Using the exact wording, repeat every line of the material.
+ + + + + + +
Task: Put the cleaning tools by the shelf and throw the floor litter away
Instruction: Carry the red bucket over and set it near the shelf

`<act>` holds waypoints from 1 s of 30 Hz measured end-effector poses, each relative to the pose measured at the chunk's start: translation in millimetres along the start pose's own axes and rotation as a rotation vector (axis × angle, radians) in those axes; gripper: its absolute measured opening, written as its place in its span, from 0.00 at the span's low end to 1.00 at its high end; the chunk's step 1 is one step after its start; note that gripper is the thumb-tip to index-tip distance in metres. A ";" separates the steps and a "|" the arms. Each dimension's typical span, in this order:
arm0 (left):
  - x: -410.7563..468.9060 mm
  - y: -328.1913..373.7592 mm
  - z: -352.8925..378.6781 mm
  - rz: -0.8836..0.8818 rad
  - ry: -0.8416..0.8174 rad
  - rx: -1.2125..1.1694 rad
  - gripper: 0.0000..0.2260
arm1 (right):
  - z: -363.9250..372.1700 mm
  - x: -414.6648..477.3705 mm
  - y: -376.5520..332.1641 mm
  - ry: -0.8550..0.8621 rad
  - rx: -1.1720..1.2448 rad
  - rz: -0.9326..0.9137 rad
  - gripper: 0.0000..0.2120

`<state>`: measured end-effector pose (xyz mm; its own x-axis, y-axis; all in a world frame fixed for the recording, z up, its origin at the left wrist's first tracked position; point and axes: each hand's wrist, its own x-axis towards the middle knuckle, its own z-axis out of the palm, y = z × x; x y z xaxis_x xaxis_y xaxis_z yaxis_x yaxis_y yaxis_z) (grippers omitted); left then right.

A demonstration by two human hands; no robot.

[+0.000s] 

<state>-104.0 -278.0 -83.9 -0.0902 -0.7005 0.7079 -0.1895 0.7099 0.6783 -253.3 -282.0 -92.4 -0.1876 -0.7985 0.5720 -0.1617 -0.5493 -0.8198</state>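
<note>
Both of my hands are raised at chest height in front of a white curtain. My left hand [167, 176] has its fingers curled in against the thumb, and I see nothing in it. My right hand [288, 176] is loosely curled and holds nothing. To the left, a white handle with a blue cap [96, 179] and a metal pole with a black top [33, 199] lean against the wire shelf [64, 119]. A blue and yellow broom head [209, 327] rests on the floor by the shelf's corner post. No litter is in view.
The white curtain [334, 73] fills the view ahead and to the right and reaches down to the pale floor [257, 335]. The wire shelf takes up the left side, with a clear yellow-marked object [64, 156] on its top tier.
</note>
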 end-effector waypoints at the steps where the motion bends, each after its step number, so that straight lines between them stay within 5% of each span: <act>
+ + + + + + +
**Your response**
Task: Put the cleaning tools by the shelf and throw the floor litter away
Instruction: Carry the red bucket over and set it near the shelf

`<act>` holds waypoints from 1 s of 30 Hz measured end-effector poses, each relative to the pose measured at the chunk's start: translation in millimetres along the start pose's own axes and rotation as a rotation vector (axis × angle, radians) in those axes; gripper: its absolute measured opening, written as its place in its span, from 0.00 at the span's low end to 1.00 at its high end; the chunk's step 1 is one step after its start; note that gripper is the thumb-tip to index-tip distance in metres. A ";" separates the steps and a "|" the arms. Each dimension's typical span, in this order:
arm0 (left):
  - x: -410.7563..468.9060 mm
  - y: -328.1913..373.7592 mm
  - z: -352.8925..378.6781 mm
  - rz: -0.8836..0.8818 rad
  - ry: -0.8416..0.8174 rad
  - rx: -1.2125..1.1694 rad
  - gripper: 0.0000..0.2260
arm1 (right):
  - z: -363.9250..372.1700 mm
  - x: -414.6648..477.3705 mm
  - y: -376.5520..332.1641 mm
  - ry: -0.8550..0.8621 rad
  - rx: -1.1720..1.2448 rad
  - rz: -0.9326..0.9137 rad
  - gripper: 0.0000..0.2120

`<state>`: measured end-effector pose (xyz mm; its own x-axis, y-axis; all in a world frame fixed for the recording, z up, its origin at the left wrist's first tracked position; point and axes: each hand's wrist, its own x-axis towards the middle knuckle, its own z-axis out of the palm, y = z × x; x y z xaxis_x xaxis_y xaxis_z yaxis_x yaxis_y yaxis_z) (grippers omitted); left then right.

A demonstration by two human hands; no robot.

[+0.000s] 

<state>-104.0 -278.0 -83.9 -0.0902 -0.7005 0.7079 -0.1895 0.7099 0.6783 -253.3 -282.0 -92.4 -0.1876 -0.7985 0.5720 -0.1617 -0.5493 -0.8198</state>
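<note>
Both of my hands are raised at chest height in front of a white curtain. My left hand [167, 176] has its fingers curled in against the thumb, and I see nothing in it. My right hand [288, 176] is loosely curled and holds nothing. To the left, a white handle with a blue cap [96, 179] and a metal pole with a black top [33, 199] lean against the wire shelf [64, 119]. A blue and yellow broom head [209, 327] rests on the floor by the shelf's corner post. No litter is in view.
The white curtain [334, 73] fills the view ahead and to the right and reaches down to the pale floor [257, 335]. The wire shelf takes up the left side, with a clear yellow-marked object [64, 156] on its top tier.
</note>
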 end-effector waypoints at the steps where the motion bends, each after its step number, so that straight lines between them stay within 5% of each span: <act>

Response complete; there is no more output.